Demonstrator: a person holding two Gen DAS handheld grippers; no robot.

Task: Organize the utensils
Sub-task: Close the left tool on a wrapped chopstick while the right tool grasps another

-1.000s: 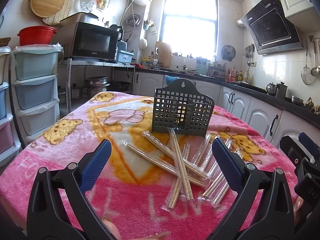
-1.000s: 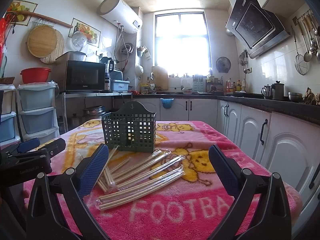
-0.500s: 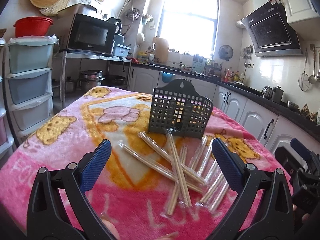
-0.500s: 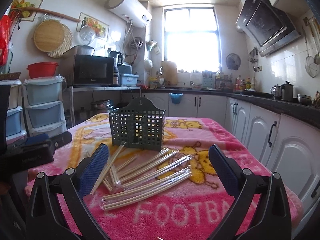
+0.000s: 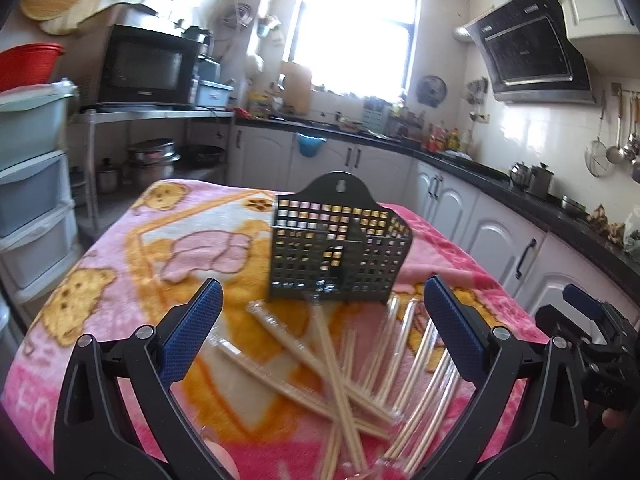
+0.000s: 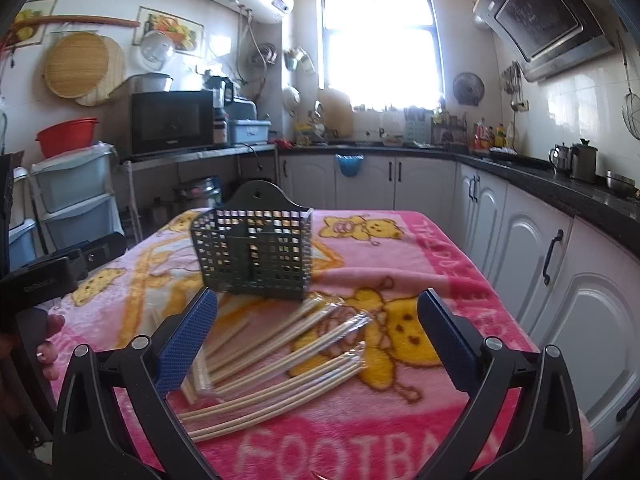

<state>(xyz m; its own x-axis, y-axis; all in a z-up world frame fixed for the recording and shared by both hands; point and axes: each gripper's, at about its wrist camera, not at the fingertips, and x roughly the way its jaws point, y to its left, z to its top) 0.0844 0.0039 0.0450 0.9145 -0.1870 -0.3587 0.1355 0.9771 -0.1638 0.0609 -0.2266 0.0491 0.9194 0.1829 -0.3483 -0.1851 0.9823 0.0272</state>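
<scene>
Your left claw [image 5: 322,332] fills the bottom of its frame, its blue-padded fingers [image 5: 192,336] spread wide apart and holding nothing. Between and below them, in the lower centre, lies a loose, crisscrossed heap of wrapped chopsticks [image 5: 360,380] on the pink bear-print blanket [image 5: 120,264] that covers the table. Just above the heap, at the frame's centre, stands the dark mesh utensil holder [image 5: 340,256], leaning in this view, its base touching the nearest chopstick tips. Your right claw [image 6: 318,334] also sits low in its frame, fingers equally far apart and empty. The chopsticks fan across its lower centre, with the holder above them, left of centre. At the far left edge, your hand [image 6: 44,344] grips the other tool's handle.
</scene>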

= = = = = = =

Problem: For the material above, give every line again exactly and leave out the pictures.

Response box:
Demonstrator: a person holding two Gen DAS handheld grippers; no robot.

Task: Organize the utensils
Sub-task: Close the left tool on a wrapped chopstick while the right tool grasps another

-1.000s: 
-1.000s: 
-0.500s: 
-0.500s: 
+0.000s: 
+0.000s: 

<state>(xyz m; its own x-axis, y-axis; all in a z-up world frame fixed for the recording and shared by both hands; point and axes: each gripper's, at about its wrist camera, not at the fingertips, and x roughly the way its jaws point, y to its left, z to its top) 0.0844 0.0039 0.0450 0.9145 -0.1870 -0.3587 0.1355 0.9771 -0.1638 0.0609 -0.2266 0.0491 0.9194 0.1829 -0.3483 -0.1851 0.9823 0.0272</state>
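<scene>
Your left claw [image 5: 322,332] fills the bottom of its frame, its blue-padded fingers [image 5: 192,336] spread wide apart and holding nothing. Between and below them, in the lower centre, lies a loose, crisscrossed heap of wrapped chopsticks [image 5: 360,380] on the pink bear-print blanket [image 5: 120,264] that covers the table. Just above the heap, at the frame's centre, stands the dark mesh utensil holder [image 5: 340,256], leaning in this view, its base touching the nearest chopstick tips. Your right claw [image 6: 318,334] also sits low in its frame, fingers equally far apart and empty. The chopsticks fan across its lower centre, with the holder above them, left of centre. At the far left edge, your hand [image 6: 44,344] grips the other tool's handle.
</scene>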

There is nothing more to the answer.